At the present time, in order to make meaningful impact in PDA, researchers, clinicians, and surgeons need to have realistic goals in order to change the current trend in PDA. Ultimately, surgical resection is the only therapeutic option that gives patients a chance for long-term survival. However, since only a minority of patients can benefit from surgery, there need to be improvements in screening, diagnostic, and therapeutic strategies in order to allow more patients an avenue to surgical resection. A schematic for a futuristic clinical trial that employs such a realistic goal for patients in the metastatic setting is presented in Fig. 2. At the time of diagnosis, all patients with metastatic disease should have tumor sampling of both the primary tumor and metastatic lesions. Both tumors should be sequenced and provided to a research laboratory for propagation into organoid cultures. The patient should be offered initial cytotoxic-based therapy followed by targeted therapy based on the sequencing results. Simultaneously, large-scale drug screens should be undertaken for both cytotoxic and targeted therapy while utilizing an organoid-like system. Based on these results from the preclinical model, patients should be advised which therapy they should pursue, whether on- or off-label, or as part of a clinical trial.

Fig. 2
figure 2

Proposed clinical trial schema to optimize the use of precision medicine-based therapies

As a matter of fact, this similar approach can be employed in patients with all stages of PDA. For patients with resectable or locally advanced disease, tumor samples can be obtained, sequenced using whole-genome NGS, and propagated into organoid cultures. The goal should be to have sequencing and organoid drug screening results available to patients and clinicians in a clinically relevant timeline so that this information can be used for better informed clinical decision making.
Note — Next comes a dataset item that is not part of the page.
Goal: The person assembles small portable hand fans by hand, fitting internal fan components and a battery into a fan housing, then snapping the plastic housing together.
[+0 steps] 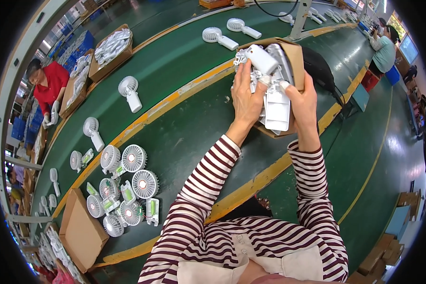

Moreover, utilizing preclinical data for predictive purposes (i.e., high cytoplasmic HuR and drug resistance) will allow clinicians to personalize the treatment approach to each patient. Ultimately, the power of combining NGS, preclinical modeling, such as organoids, and predictive markers will only be fully realized once the use of these technologies become validated.

7 Conclusion

The research community’s understanding of the molecular drivers of PDA has increased over the past decade, with more and more studies delineating the genetic alterations found in this deadly disease. Despite these monumental strides, unlike in other cancers, this progress has been incremental, yet meaningful, in PDA. Our understanding of the implications of genetic aberrations, the role of the tumor microenvironment, metabolic alterations, epigenetic modification, and mechanisms of gene regulation in PDA will continue to increase. However, it is imperative that this is matched with equivalent progress of drug development that results in therapeutic options that can be used in the clinic. Maximizing the results of NGS will require aligning basic research with representative preclinical models. Ex vivo modeling that is done in parallel with NGS at the time of a patient’s diagnosis will help support drug-screening that is based in the fundamental principles of targeted therapy. This strategy will also provide the backbone for well-designed clinical trials in order to produce results that lead to the realization of success in the domain of precision medicine (i.e., better treatment options and improved overall outcomes in patients with PDA).